PET is a scanning technique that measures the metabolic activity in brain cells and how they work. Before the PET scan, a special tracer chemical (FDG) is given to the person. The tracer binds to glucose or sugar in the body. The glucose helps to identify areas of metabolism. A series of images are taken that measure the amount of glucose being used by the brain. If an area has decreased usage, it may suggest an area where seizures start, a “seizure focus.”

SPECT (Single Photon Emission Computed Tomography)

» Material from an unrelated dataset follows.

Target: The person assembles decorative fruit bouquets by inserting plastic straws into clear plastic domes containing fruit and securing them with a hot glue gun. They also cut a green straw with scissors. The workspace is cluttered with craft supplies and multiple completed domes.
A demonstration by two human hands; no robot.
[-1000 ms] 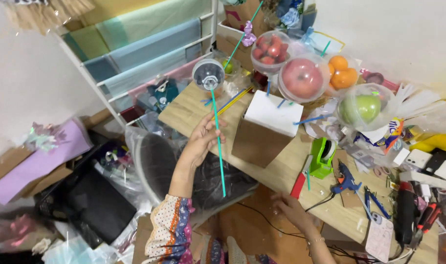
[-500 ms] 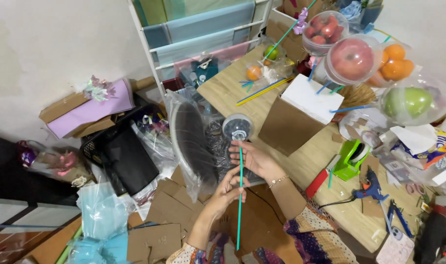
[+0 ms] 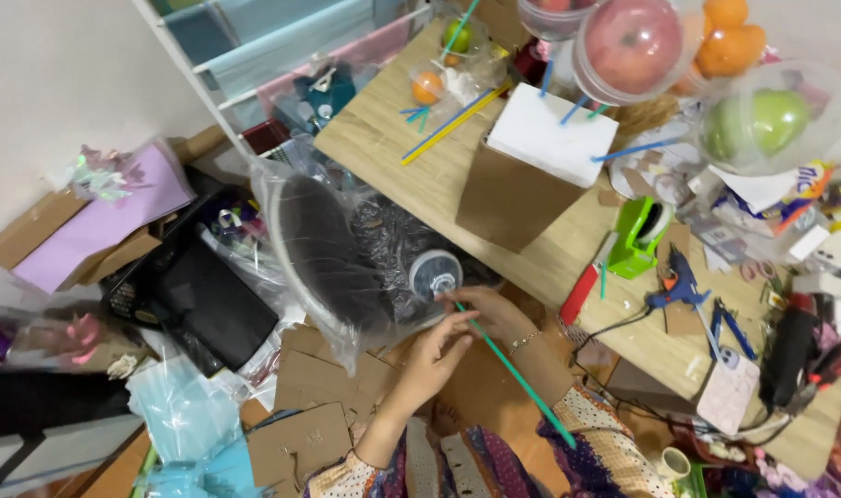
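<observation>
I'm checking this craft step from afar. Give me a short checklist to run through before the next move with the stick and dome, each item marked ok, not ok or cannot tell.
1. Left hand on the green stick: ok, fingers touch it near the top.
2. Right hand by the stick just under the clear dome: ok.
3. Dome seated on the stick's tip: ok, it sits at the upper end.
4. Dome fixed firmly: cannot tell.
5. Space around the dome: not ok, a plastic-wrapped fan is right beside it.
6. Stick straight: ok, no bend visible.
</observation>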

This test shows blood flow in the brain. A small amount of radioactive substance is injected into the person’s bloodstream. After several hours, a scan is done to see how the brain has absorbed the material. A SPECT scan can be done during a seizure or between seizures. If it is done during a seizure, it can show areas with increased blood flow. This information helps to find where seizure activity begins in the brain. If it is done between seizures, there will be decreased blood flow in regions of the brain where frequent seizures arise. Learn more.

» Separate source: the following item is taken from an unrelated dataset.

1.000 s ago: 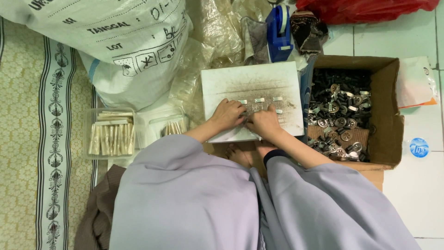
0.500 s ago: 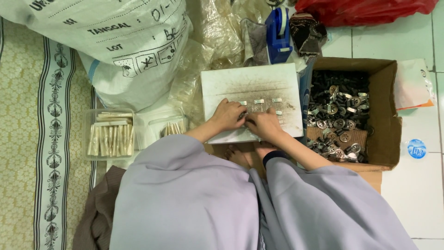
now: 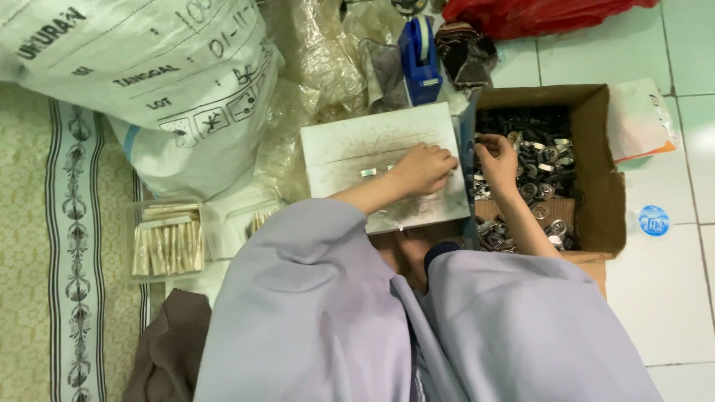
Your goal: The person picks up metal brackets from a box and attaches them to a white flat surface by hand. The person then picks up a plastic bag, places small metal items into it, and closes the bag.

SISCOM (Subtraction Ictal SPECT co-registered with MRI)

This is an imaging tool that combines functional information from a SPECT scan with the high-resolution images of MRI to help find a seizure focus.

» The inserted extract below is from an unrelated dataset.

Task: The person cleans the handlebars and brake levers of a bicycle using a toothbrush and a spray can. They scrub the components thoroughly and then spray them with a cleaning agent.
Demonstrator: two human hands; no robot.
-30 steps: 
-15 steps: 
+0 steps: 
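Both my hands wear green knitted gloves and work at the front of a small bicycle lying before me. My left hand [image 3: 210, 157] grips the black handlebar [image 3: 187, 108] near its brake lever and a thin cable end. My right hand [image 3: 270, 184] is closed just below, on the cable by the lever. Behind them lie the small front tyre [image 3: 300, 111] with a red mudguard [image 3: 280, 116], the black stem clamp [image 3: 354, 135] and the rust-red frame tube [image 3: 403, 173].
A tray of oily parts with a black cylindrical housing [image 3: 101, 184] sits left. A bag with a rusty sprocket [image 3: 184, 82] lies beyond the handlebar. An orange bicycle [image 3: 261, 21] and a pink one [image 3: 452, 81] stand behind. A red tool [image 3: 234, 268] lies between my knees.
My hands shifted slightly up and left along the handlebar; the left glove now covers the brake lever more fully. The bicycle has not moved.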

This test is done to determine which hemisphere (side) of the brain is most responsible for functions such as speech and memory. The test is done in the interventional radiology department. During the test, each side of the brain is injected with a medication to cause brain activity in that hemisphere to decrease (“fall asleep”). While one side of the brain is asleep, the awake side of the brain is tested for memory, speech, and ability to understand speech. This allows doctors to know which side of a person’s brain controls those important functions. Learn more.

Phase 2: Intracranial Monitoring

After careful review of Phase 1 testing, the epileptologist will talk with the person and their family about findings and possible next steps. For some people, more testing may be needed. This next step is called Phase 2 testing.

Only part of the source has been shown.